Hermann Panzo

Personal information
- Born: February 8, 1958
- Died: July 30, 1999 (aged 41)

Medal record
Men's Athletics
Representing France
Olympic Games
| Bronze medal – third place | 1980 Moscow | 4 x 100 metre relay |
European Cup
| Bronze medal – third place | 1981 Zagreb | 100 metre |
| Bronze medal – third place | 1981 Zagreb | 4x100 metre |
European Junior Championships
| Gold medal – first place | 1977 Donetsk | 100 metres |
| Gold medal – first place | 1977 Donetsk | 4x100 metres |
Representing France
CARIFTA Games Junior (U20)
| Gold medal – first place | 1977 Bridgetown | 100 metres |

= Hermann Panzo =

French sprinter (1958–1999)

Hermann Panzo (February 8, 1958 - July 30, 1999, in Fort de France, Martinique) was a French athlete who mainly competed in the 100 metres. He was twice French 100 metre champion.

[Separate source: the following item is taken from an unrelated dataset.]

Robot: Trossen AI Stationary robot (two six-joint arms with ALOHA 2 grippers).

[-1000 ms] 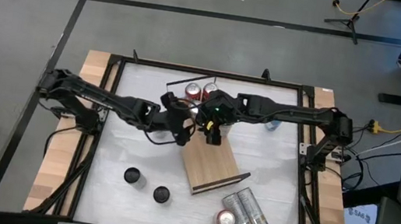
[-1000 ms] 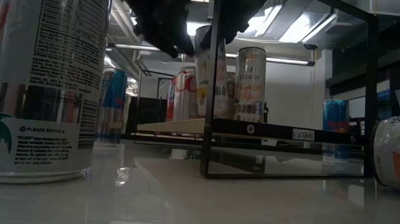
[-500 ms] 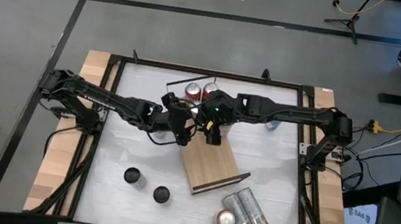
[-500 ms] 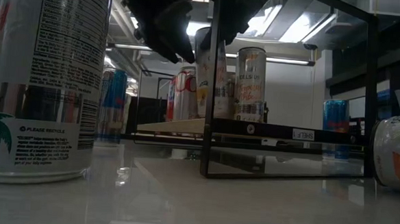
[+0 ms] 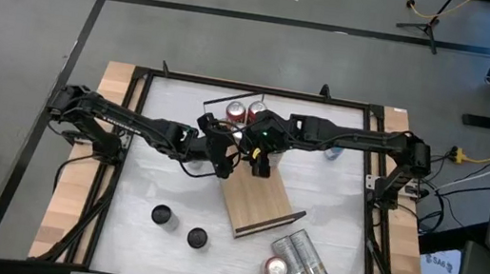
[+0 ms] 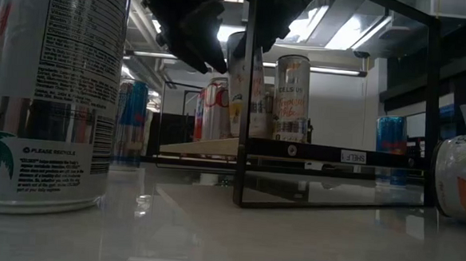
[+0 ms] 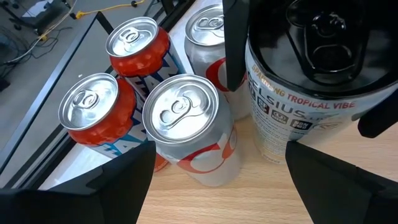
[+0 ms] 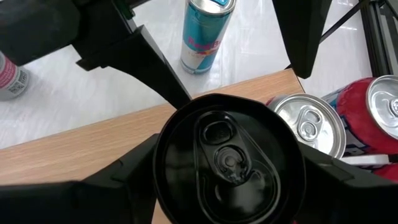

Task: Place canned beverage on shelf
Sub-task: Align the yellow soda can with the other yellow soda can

In 1977, he won the gold medal of the 100 metres in the junior European championship. He established a new European record on the 100 metres for the juniors (10"40). In 1977 too, he beat the European junior record for the relay 4 x 100 metres (39"69).

He competed for France at the 1980 Summer Olympics held in Moscow, Soviet Union. He was finalist in the 100 metres where he finished 8th and, in the 4 x 100 metre relay, he won the bronze medal with his team mates Antoine Richard, Pascal Barré and Patrick Barré.

In 1981 he finished 3rd in the European cup 100 metres, but afterwards he won the 100 metres of the "Golden sprint" (Berlin, ISTAF 08/21), which was the most important competition of the year. In 10"14, he beat the Olympic champion Allan Wells (10.15) and the best American sprinters (Philips 10.21, Latteny 10.25, and Floyd 10.34). For the anecdote, we can mention that Panzo also beat the Canadian sprinter Ben Johnson on that run.

He died on July 30, 1999, of a cerebral vascular accident.